** DATA PROVIDED follows **

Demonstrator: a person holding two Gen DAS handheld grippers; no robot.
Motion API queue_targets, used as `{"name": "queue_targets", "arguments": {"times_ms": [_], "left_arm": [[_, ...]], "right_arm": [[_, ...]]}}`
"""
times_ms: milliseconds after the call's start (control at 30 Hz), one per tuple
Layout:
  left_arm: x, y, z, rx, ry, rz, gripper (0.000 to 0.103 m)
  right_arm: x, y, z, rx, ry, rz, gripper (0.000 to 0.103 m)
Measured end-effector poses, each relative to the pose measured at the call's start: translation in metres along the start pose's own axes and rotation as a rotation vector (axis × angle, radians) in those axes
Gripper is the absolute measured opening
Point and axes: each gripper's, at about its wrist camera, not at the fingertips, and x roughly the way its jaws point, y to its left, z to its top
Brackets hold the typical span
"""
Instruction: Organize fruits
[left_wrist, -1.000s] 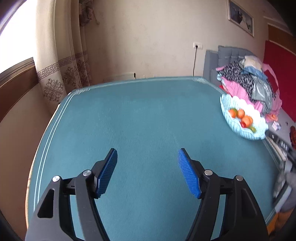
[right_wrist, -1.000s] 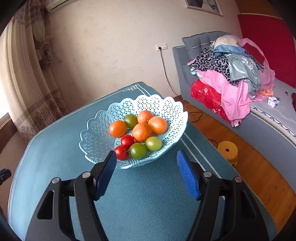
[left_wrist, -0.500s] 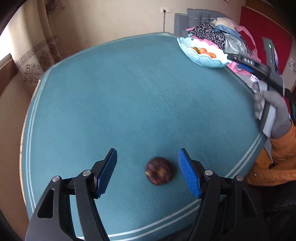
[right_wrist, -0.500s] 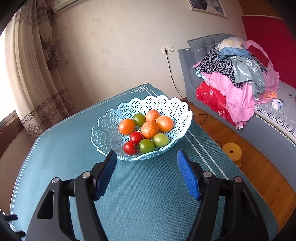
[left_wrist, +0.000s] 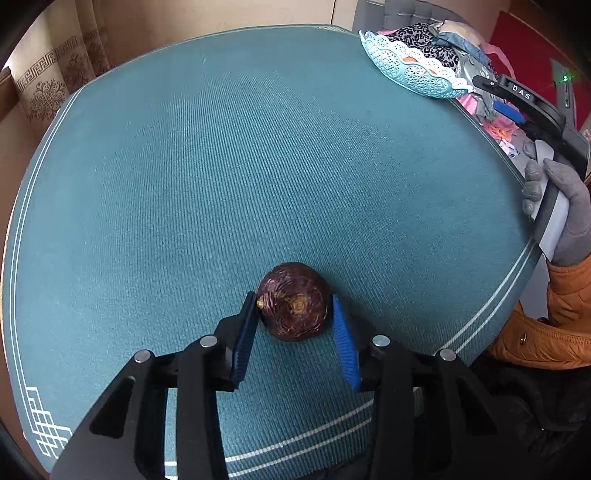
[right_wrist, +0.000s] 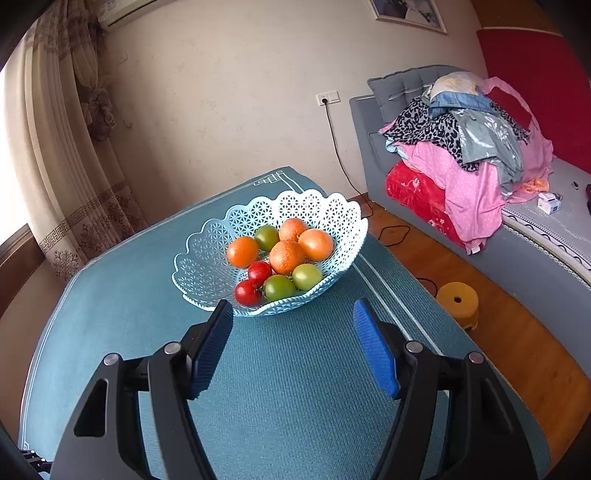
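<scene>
A dark purple round fruit (left_wrist: 293, 301) lies on the teal tablecloth (left_wrist: 240, 166) near the front edge. My left gripper (left_wrist: 294, 306) has closed around it, both blue pads touching its sides. A light blue lattice basket (right_wrist: 207, 266) holds several orange, green and red fruits (right_wrist: 286, 256). It also shows in the left wrist view (left_wrist: 413, 70) at the far right table edge. My right gripper (right_wrist: 293, 314) is open and empty, just in front of the basket. It appears in the left wrist view (left_wrist: 524, 99), held by a gloved hand.
A grey sofa piled with clothes (right_wrist: 469, 147) stands right of the table. A yellow stool (right_wrist: 458, 301) sits on the wooden floor. Curtains (right_wrist: 74, 147) hang at the left. The table's front edge (left_wrist: 332, 435) is close to my left gripper.
My left gripper has swung down toward the table's front, moved onto the purple fruit and closed on it. My right gripper has drawn back slightly from the basket and stays open.
</scene>
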Motion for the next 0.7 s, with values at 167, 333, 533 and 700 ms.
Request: {"name": "queue_targets", "arguments": {"times_ms": [167, 333, 533, 700], "left_arm": [[-0.006, -0.005, 0.022, 0.023, -0.050, -0.002, 0.041], [-0.017, -0.029, 0.073, 0.080, -0.157, -0.021, 0.041], [-0.025, -0.073, 0.146, 0.164, -0.296, -0.056, 0.041], [-0.019, -0.109, 0.196, 0.208, -0.346, -0.095, 0.041]], "right_arm": [[0.004, -0.003, -0.002, 0.008, 0.014, -0.003, 0.068], [0.008, -0.005, -0.002, 0.011, 0.025, -0.003, 0.068], [0.011, -0.016, -0.001, 0.034, 0.033, -0.009, 0.068], [0.013, -0.023, 0.000, 0.052, 0.038, -0.011, 0.068]]}}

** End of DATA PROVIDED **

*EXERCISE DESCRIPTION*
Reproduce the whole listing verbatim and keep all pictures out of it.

*EXERCISE RESULT*
Demonstrator: a person holding two Gen DAS handheld grippers; no robot.
Motion API queue_targets, used as `{"name": "queue_targets", "arguments": {"times_ms": [_], "left_arm": [[_, ...]], "right_arm": [[_, ...]]}}`
"""
times_ms: milliseconds after the call's start (control at 30 Hz), one per tuple
Layout:
  left_arm: x, y, z, rx, ry, rz, gripper (0.000 to 0.103 m)
  right_arm: x, y, z, rx, ry, rz, gripper (0.000 to 0.103 m)
Measured end-effector poses, each relative to the pose measured at the call's start: translation in metres along the start pose's own axes and rotation as a rotation vector (axis × angle, radians) in those axes
Gripper is the absolute measured opening
Point and axes: each gripper's, at about its wrist camera, not at the fingertips, and x roughly the way its jaws point, y to its left, z to its top
Brackets hold the typical span
"""
Instruction: Organize fruits
[left_wrist, -1.000s] 
[right_wrist, -1.000s] 
[left_wrist, -0.500s] 
[right_wrist, -0.500s] 
[left_wrist, +0.000s] 
[right_wrist, +0.000s] 
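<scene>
A dark purple round fruit (left_wrist: 293, 301) lies on the teal tablecloth (left_wrist: 240, 166) near the front edge. My left gripper (left_wrist: 294, 306) has closed around it, both blue pads touching its sides. A light blue lattice basket (right_wrist: 207, 266) holds several orange, green and red fruits (right_wrist: 286, 256). It also shows in the left wrist view (left_wrist: 413, 70) at the far right table edge. My right gripper (right_wrist: 293, 314) is open and empty, just in front of the basket. It appears in the left wrist view (left_wrist: 524, 99), held by a gloved hand.
A grey sofa piled with clothes (right_wrist: 469, 147) stands right of the table. A yellow stool (right_wrist: 458, 301) sits on the wooden floor. Curtains (right_wrist: 74, 147) hang at the left. The table's front edge (left_wrist: 332, 435) is close to my left gripper.
My left gripper has swung down toward the table's front, moved onto the purple fruit and closed on it. My right gripper has drawn back slightly from the basket and stays open.
</scene>
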Motion for the next 0.7 s, with values at 167, 333, 533 and 700 ms.
Request: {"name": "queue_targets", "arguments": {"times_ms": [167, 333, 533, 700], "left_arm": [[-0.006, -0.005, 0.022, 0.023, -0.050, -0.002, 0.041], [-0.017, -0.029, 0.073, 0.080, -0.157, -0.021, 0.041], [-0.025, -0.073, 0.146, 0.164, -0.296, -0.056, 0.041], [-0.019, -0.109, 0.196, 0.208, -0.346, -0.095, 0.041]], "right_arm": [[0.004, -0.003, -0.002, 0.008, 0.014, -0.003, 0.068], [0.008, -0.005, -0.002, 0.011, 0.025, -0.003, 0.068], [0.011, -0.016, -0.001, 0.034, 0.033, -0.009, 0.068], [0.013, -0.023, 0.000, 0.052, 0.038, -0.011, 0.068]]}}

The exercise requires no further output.